ABS(アセット・バックed・セキュリティーズ)とは、特定の資産プールに基づいて発行される証券である。
## 概要
ABSは、非流動的または流動性が低い資産を、より流通しやすい形で市場に供給する仕組みとして20世紀後半に体系化された。主な目的は、不動産や自動車ローン、クレジットカード債権などの特定の資産から得られる将来のキャッシュフローを証券化することにより、その資産の所有者に対して新たな資金調達手段を提供する。
## 役割と機能
ABSは、金融機関がリスク管理を行い、流動性を確保し、効率的な資本運用を行う上で重要な役割を果たす。また、投資家には異なるリスク・リターン特性を持つ商品を提供することで、ポートフォリオの多様化やリスク分散に寄与する。
## 特徴
- **流動性の向上**:特定の資産プールに基づく証券化により、それまで流動性が低かった資産を市場で取引可能にする。

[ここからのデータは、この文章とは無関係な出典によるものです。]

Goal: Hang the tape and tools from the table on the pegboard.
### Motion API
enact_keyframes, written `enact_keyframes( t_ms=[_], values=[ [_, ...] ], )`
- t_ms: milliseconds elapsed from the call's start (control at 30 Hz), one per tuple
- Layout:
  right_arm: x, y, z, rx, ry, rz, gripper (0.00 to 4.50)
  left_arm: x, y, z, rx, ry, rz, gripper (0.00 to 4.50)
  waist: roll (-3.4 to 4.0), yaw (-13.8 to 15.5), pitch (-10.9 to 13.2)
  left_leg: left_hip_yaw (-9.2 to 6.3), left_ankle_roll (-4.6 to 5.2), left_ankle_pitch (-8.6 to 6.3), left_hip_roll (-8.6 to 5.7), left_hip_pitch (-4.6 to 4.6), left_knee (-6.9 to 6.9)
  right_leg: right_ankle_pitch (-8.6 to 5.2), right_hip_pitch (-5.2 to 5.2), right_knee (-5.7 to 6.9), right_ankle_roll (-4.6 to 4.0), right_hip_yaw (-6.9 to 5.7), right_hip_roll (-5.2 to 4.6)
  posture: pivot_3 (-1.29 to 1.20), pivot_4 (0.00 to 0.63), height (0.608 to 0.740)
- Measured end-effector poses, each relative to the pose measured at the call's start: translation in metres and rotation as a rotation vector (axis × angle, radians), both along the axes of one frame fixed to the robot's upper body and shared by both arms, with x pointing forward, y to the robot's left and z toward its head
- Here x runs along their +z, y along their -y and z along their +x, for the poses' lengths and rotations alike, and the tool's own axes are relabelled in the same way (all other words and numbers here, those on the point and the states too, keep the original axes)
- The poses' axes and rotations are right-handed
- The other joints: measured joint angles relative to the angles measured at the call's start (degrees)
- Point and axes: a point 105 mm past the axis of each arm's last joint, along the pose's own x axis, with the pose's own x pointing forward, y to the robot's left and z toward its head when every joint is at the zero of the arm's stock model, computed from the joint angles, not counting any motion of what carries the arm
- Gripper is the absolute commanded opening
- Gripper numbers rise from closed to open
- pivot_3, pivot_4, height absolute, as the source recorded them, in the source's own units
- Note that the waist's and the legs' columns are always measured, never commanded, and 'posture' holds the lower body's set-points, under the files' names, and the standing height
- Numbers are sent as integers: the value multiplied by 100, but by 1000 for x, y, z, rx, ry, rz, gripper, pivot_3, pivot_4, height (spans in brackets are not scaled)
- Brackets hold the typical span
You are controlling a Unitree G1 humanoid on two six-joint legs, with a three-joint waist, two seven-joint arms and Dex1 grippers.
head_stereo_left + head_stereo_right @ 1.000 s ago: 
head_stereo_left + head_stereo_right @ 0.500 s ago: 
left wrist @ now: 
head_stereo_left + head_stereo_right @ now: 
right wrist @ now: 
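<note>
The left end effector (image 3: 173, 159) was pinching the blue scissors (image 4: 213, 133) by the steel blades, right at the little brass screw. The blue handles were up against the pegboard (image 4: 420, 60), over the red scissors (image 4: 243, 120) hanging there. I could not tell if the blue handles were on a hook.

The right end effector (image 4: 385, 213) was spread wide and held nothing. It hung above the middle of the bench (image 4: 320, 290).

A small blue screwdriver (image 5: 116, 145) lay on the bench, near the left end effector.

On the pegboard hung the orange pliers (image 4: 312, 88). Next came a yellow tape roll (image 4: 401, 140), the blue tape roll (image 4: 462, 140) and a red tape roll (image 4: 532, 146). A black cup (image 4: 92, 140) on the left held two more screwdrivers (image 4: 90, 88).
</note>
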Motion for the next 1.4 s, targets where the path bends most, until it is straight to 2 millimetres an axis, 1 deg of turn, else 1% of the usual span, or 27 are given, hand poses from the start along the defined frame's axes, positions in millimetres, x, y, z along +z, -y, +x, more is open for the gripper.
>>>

- **リスク・リターン特性の多様化**:異なる信用度や返済順位を持つ階層構造を持つため、投資家のニーズに応じた商品選択が可能となる。
- **透明性と規制**:証券化プロセスは詳細な情報開示と監査により、市場参加者に対して高い透明性を確保する。
## 現在の位置づけ
近年、ABSは金融システムにおける重要な資金調達手段としての役割を拡大している。特に、低金利環境下では、流動性が高くリスク分散効果のある資産クラスとして注目を集めている。一方で、2008年の金融危機以降、規制強化と監査の厳格化により、市場への影響力は調整されている。